Jusqu’ici, côté chinois, la tonalité était plutôt à affirmer le credo selon lequel les traitements de la MTC sont parfaitement sûrs. Or, à Bologne, deux orateurs se sont départis de ce discours. Défendant la démarche d’essais cliniques de qualité, Bian Zhao-xiang, directeur de la division clinique à la faculté de médecine chinoise d’Hongkong, a déclaré : “La MTC n’est pas assez sûre, et nous devons améliorer le signalement des effets indésirables.” Membre de l’Académie des sciences médicales chinoises, Ye Zu-guang a indiqué que “les médicaments de la MTC sont en général relativement sûrs, avec une faible toxicité, mais ils ne sont pas les plus sûrs”.

La pharmacopée chinoise est riche de plus de 12 000 espèces, dont plus de 10 000 sont végétales et quelque 1 500 animales.

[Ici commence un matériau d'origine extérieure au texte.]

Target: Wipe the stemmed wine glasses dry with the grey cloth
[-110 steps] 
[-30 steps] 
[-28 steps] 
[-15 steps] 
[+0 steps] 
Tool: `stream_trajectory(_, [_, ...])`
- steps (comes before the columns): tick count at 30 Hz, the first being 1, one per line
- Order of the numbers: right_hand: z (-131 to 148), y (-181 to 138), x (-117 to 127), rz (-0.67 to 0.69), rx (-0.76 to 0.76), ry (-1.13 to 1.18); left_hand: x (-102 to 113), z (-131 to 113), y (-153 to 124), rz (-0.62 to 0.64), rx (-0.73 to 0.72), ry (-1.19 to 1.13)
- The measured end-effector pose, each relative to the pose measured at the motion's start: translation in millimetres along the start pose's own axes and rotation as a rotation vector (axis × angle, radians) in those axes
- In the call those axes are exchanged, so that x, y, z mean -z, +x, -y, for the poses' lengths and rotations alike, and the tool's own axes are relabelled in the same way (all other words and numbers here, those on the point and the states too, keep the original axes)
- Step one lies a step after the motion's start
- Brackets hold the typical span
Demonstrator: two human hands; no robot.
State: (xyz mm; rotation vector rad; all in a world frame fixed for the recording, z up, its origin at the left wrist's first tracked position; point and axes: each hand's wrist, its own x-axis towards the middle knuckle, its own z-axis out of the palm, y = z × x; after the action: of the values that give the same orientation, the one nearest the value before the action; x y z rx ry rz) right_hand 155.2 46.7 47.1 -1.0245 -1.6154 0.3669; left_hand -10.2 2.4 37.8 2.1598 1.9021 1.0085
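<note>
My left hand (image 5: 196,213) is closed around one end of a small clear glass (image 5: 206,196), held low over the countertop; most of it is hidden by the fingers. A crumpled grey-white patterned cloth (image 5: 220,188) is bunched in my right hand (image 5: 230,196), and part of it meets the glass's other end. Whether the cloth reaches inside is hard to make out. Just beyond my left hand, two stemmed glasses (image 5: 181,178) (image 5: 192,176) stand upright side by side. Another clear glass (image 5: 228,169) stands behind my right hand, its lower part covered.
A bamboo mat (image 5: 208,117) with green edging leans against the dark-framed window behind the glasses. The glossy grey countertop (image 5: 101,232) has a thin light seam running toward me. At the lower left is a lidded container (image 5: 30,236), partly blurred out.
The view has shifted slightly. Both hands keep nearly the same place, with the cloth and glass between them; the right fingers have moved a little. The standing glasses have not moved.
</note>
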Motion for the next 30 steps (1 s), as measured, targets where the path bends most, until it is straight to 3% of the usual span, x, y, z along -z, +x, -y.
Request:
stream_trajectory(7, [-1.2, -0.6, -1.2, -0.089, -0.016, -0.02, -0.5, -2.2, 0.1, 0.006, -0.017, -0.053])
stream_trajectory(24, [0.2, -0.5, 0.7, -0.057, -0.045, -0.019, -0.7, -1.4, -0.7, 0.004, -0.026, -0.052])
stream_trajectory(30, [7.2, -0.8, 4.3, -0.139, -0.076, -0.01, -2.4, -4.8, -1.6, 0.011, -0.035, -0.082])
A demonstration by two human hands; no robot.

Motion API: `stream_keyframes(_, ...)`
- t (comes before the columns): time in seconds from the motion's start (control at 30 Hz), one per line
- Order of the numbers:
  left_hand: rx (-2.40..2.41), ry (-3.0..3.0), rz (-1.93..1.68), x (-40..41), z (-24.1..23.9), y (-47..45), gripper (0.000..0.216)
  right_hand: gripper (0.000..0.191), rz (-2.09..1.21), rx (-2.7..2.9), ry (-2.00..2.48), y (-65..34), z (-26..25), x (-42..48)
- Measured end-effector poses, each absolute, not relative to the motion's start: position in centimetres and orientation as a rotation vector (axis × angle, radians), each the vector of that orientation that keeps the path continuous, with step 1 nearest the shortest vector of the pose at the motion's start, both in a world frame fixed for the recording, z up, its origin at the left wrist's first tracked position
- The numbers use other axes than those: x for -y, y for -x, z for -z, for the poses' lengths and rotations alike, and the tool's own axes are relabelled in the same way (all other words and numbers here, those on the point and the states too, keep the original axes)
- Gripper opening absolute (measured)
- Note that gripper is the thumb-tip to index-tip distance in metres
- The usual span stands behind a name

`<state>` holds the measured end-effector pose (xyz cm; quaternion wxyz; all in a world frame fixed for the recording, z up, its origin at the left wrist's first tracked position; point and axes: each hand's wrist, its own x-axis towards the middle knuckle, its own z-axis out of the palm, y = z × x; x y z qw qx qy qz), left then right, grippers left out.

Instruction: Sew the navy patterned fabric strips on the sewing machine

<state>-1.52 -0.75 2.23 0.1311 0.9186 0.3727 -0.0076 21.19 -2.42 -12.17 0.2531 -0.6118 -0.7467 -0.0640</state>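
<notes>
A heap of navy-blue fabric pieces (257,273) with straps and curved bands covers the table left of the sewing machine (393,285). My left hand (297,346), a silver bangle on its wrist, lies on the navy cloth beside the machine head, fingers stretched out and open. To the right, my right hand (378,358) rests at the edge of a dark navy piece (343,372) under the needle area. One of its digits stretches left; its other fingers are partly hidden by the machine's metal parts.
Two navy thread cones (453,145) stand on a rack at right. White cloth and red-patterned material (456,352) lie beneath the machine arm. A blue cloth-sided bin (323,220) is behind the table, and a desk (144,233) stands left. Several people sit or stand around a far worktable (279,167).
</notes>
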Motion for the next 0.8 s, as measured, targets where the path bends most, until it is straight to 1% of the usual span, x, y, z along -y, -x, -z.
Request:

Plus de 600 espèces ont fait l’objet de recherches phytochimiques au cours des cinquante dernières années. Parmi les nouvelles molécules, ce sont une vingtaine d’entités chimiques qui sont arrivées sur le marché et une cinquantaine de principes actifs qui ont été homologués. La Chine compte plus de 1 500 entreprises de MTC et plus de 11 000 compagnies commerciales, et beaucoup d’observateurs pensent qu’un phénomène de concentration ne manquera pas de se produire à l’avenir.

Symbole de cette modernisation, le projet Fu Kai Hong, avec un énorme centre industriel et commercial (240 000 m2, 3,7 milliards d’euros sur cinq ans, 3 000 entreprises, 10 000 emplois), va être implanté à Suzhou, dans la province de Jiangsu.

COOPÉRATION ENTRE CHINOIS ET OCCIDENTAUX

La coopération entre Chinois et Occidentaux se développe. “Plusieurs grands laboratoires pharmaceutiques occidentaux ont investi des fonds dans des projets de coopération industrielle, remarque le professeur Guo De-an. Ces joint-ventures suivent le même modèle qu’en Occident : mettre au point des médicaments innovants. C’est un processus long et onéreux, mais il est possible de reproduire le succès obtenu avec l’artémisinine, devenue le traitement de référence contre le paludisme.” Lors de la rencontre de Bologne, le professeur Laurent Degos a illustré la coopération franco-chinoise par la mise au point d’un traitement de la leucémie aiguë promyélocytaire à base d’acide rétinoïque et d’arsenic.

La réunion de Bologne a donné lieu à une déclaration signée par Romano Prodi, l’ancien président de la Commission européenne et président de la Fondation pour une coopération mondiale, et Xu Jialu, ancien président du Comité permanent du Congrès national du peuple de la République populaire de Chine. Ce texte jette les bases d’un dialogue permanent entre les deux parties.